■ **Assignment**: An exact transcript is needed of the material below, beginning at the line that contains "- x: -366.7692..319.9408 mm" and continuing through its last line; nothing else should appear.

================

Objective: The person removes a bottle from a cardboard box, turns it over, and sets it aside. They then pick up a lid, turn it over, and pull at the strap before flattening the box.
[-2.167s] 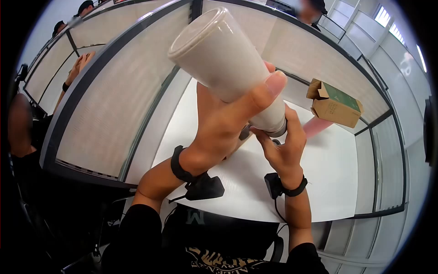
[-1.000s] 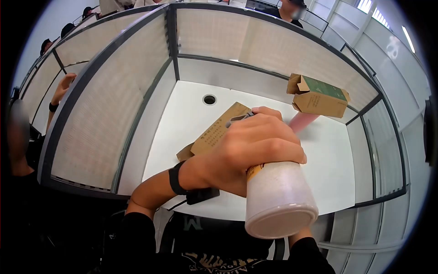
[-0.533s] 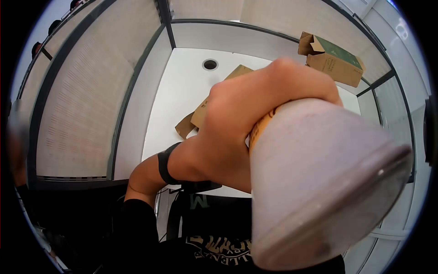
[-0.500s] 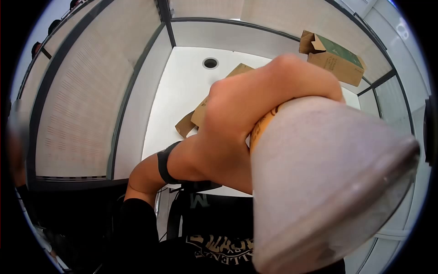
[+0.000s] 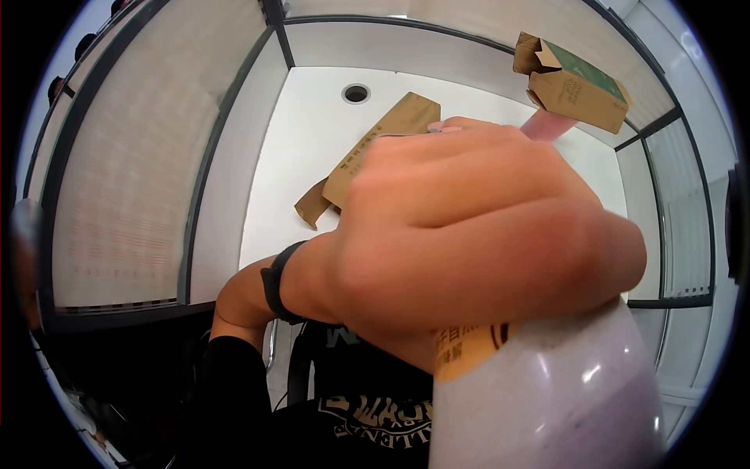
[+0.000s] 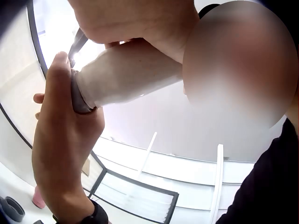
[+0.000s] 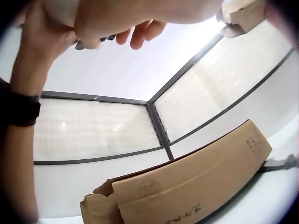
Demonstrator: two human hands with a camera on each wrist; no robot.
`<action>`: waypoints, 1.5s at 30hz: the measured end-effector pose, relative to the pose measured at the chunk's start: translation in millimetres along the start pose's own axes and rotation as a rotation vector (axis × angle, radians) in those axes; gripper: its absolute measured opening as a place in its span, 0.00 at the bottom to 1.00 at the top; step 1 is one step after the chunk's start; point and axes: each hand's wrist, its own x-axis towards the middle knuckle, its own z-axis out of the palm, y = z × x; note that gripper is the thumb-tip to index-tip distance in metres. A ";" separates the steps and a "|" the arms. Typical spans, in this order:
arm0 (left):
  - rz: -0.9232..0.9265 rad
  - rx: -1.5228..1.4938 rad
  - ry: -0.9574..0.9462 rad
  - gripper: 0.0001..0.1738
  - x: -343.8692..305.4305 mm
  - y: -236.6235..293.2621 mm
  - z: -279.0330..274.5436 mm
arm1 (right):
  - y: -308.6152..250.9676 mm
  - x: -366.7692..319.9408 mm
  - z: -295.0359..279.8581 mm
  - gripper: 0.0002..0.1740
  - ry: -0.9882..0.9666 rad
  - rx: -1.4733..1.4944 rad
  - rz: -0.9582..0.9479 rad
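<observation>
In the head view my left hand (image 5: 484, 227) grips a whitish bottle (image 5: 547, 399) with an orange label (image 5: 469, 350). The bottle lies tilted with its base towards the head camera, partly out of frame. Seen from the left wrist, the left hand (image 6: 135, 21) wraps the pale bottle (image 6: 131, 72) at its wider end. My right hand (image 6: 67, 126) holds the neck end, thumb up along the grey cap (image 6: 80, 93). The head view hides most of that hand behind the left one. A narrow dark piece (image 6: 77, 44) shows beside the right thumb; I cannot tell what it is.
An opened brown carton (image 5: 383, 144) lies on the white table (image 5: 301, 117) near a round cable hole (image 5: 356, 94). A green and brown carton (image 5: 578, 90) sits above a pink cylinder (image 5: 549, 125) at the back right. Low partition walls (image 5: 148, 180) surround the table.
The bottle's base has swung from the upper left down to the lower right, close to the head camera. My left hand has turned over with it and covers the right hand.
</observation>
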 end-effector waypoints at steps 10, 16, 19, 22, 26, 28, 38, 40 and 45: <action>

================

■ **Exercise result**:
  - x: -366.7692..319.9408 mm
  - z: -295.0359..279.8581 mm
  - gripper: 0.0002..0.1740
  - ry: -0.9882..0.9666 rad
  - rx: -1.4733..1.4944 rad
  - rz: -0.9582..0.9479 rad
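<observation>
In the head view my left hand (image 5: 484, 227) grips a whitish bottle (image 5: 547, 399) with an orange label (image 5: 469, 350). The bottle lies tilted with its base towards the head camera, partly out of frame. Seen from the left wrist, the left hand (image 6: 135, 21) wraps the pale bottle (image 6: 131, 72) at its wider end. My right hand (image 6: 67, 126) holds the neck end, thumb up along the grey cap (image 6: 80, 93). The head view hides most of that hand behind the left one. A narrow dark piece (image 6: 77, 44) shows beside the right thumb; I cannot tell what it is.
An opened brown carton (image 5: 383, 144) lies on the white table (image 5: 301, 117) near a round cable hole (image 5: 356, 94). A green and brown carton (image 5: 578, 90) sits above a pink cylinder (image 5: 549, 125) at the back right. Low partition walls (image 5: 148, 180) surround the table.
The bottle's base has swung from the upper left down to the lower right, close to the head camera. My left hand has turned over with it and covers the right hand.
</observation>
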 end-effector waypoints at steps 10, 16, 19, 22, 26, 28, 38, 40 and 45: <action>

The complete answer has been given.